- **YOUR GOAL**: Below is a listing; transcribe it exactly but without any images.

- **COLLECTED DATA**:
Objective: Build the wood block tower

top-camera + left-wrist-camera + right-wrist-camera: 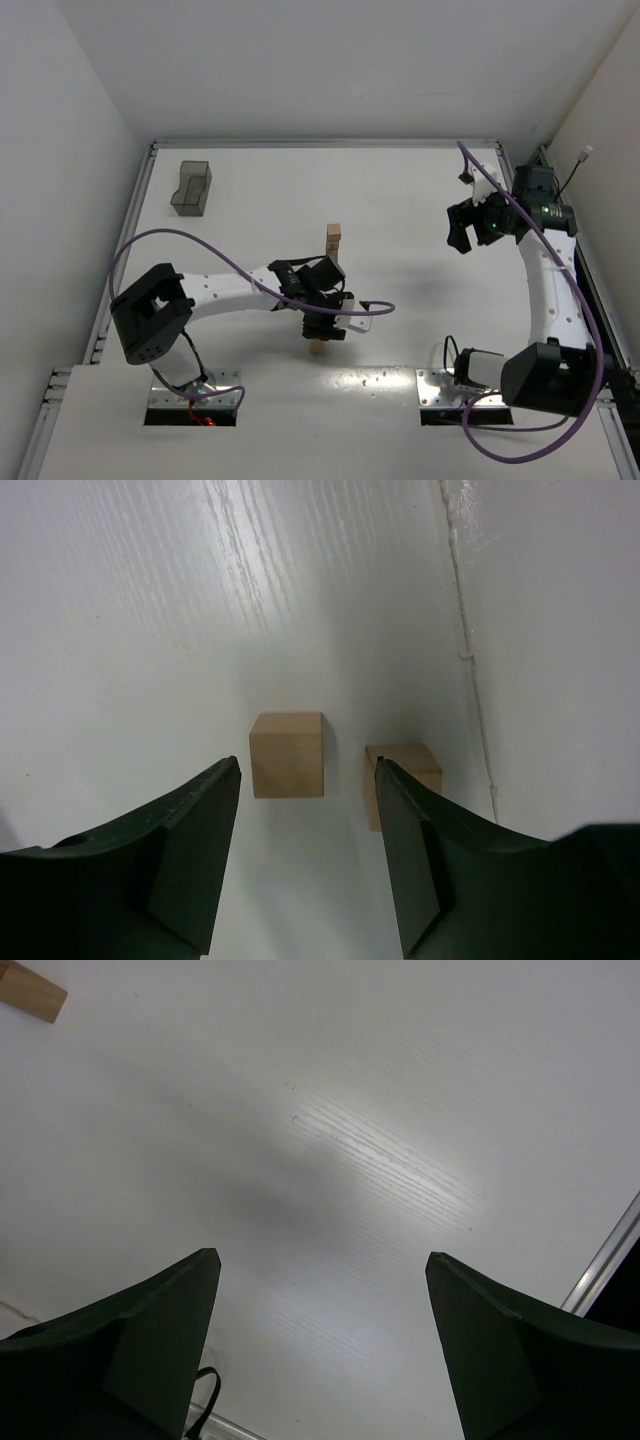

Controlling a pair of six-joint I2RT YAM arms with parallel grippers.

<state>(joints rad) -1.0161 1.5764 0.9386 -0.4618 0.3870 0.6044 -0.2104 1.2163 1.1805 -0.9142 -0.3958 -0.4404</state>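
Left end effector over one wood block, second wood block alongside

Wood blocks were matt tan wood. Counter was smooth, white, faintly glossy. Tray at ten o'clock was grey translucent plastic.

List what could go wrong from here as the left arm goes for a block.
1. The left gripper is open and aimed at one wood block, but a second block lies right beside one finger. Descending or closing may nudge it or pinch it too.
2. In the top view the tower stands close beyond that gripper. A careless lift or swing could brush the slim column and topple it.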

- **TASK SOLUTION**:
Objective: Build the wood block tower

top-camera + left-wrist-camera + right-wrist-camera: 

Controlling a pair of six-joint I2RT YAM arms with parallel grippers.

<state>(joints rad) -1.0161 1.5764 0.9386 -0.4618 0.3870 0.6044 -0.2104 1.2163 1.1805 -0.9142 -0.3958 -0.4404</state>
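Left end effector over one wood block, second wood block alongside

Wood blocks were matt tan wood. Counter was smooth, white, faintly glossy. Tray at ten o'clock was grey translucent plastic.

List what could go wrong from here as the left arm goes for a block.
1. The left gripper is open and aimed at one wood block, but a second block lies right beside one finger. Descending or closing may nudge it or pinch it too.
2. In the top view the tower stands close beyond that gripper. A careless lift or swing could brush the slim column and topple it.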

Work on this exercise has been finished.